- Exercise directions:
Give again, unaltered, the lines of the listing below that run from the line having "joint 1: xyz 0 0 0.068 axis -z" through the line having "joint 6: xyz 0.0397".

◆ ◆ ◆ ◆

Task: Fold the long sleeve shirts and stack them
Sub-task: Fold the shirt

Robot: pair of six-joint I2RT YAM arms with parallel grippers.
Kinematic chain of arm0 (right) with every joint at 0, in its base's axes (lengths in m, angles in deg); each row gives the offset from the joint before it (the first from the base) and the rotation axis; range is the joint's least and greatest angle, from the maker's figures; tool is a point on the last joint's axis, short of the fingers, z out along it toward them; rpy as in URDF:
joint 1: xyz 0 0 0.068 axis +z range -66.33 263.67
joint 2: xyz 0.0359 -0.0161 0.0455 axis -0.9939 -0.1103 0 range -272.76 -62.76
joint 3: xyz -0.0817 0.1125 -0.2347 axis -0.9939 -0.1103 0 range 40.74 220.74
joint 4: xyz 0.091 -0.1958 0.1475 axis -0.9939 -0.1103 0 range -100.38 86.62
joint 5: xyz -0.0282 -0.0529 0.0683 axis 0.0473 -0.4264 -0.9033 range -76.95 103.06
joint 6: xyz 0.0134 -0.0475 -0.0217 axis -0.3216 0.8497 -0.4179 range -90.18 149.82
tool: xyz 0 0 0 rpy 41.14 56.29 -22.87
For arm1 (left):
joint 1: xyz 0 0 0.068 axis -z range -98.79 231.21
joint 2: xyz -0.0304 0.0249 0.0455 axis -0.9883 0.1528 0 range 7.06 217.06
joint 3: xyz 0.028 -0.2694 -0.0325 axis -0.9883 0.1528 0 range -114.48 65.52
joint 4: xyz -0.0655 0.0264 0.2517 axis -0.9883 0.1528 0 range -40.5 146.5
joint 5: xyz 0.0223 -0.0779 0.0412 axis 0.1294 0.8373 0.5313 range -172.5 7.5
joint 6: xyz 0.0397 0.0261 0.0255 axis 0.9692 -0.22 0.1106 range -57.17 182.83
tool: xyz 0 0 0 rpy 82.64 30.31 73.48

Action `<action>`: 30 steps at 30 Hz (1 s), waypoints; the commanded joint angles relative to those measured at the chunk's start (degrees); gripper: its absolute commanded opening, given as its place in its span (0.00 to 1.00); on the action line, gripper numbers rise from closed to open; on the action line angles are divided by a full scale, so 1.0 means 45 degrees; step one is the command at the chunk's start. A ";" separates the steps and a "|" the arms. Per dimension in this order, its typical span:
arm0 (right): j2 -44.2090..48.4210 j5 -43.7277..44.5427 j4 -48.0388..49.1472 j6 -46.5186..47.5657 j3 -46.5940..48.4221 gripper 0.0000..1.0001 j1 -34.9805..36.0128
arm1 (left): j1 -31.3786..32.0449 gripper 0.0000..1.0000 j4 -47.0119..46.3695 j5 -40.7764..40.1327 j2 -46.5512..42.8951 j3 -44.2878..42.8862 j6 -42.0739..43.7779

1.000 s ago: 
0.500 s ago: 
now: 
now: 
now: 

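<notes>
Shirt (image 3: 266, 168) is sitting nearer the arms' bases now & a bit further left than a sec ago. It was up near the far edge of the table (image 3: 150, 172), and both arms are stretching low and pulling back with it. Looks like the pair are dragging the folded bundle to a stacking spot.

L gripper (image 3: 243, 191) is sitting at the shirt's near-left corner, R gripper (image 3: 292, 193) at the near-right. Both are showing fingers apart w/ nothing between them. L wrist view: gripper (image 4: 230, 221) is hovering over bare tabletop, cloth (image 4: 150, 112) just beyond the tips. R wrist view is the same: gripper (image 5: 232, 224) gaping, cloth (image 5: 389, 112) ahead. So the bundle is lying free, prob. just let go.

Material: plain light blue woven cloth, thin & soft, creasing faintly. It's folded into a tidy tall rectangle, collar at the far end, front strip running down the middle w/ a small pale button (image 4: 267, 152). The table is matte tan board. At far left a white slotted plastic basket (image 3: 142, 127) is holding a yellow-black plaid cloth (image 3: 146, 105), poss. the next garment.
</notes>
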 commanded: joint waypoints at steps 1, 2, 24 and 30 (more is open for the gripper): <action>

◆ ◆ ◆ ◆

- Result:
joint 1: xyz 0 0 0.068 axis -z range -98.79 231.21
joint 2: xyz -0.0304 0.0249 0.0455 axis -0.9883 0.1528 0 range 7.06 217.06
joint 3: xyz 0.028 -0.2694 -0.0325 axis -0.9883 0.1528 0 range -114.48 65.52
joint 4: xyz -0.0655 0.0264 0.2517 axis -0.9883 0.1528 0 range -40.5 146.5
joint 5: xyz 0.0223 -0.0779 0.0412 axis 0.1294 0.8373 0.5313 range -172.5 7.5
joint 6: xyz 0.0397 0.0261 0.0255 axis 0.9692 -0.22 0.1106 range -57.17 182.83

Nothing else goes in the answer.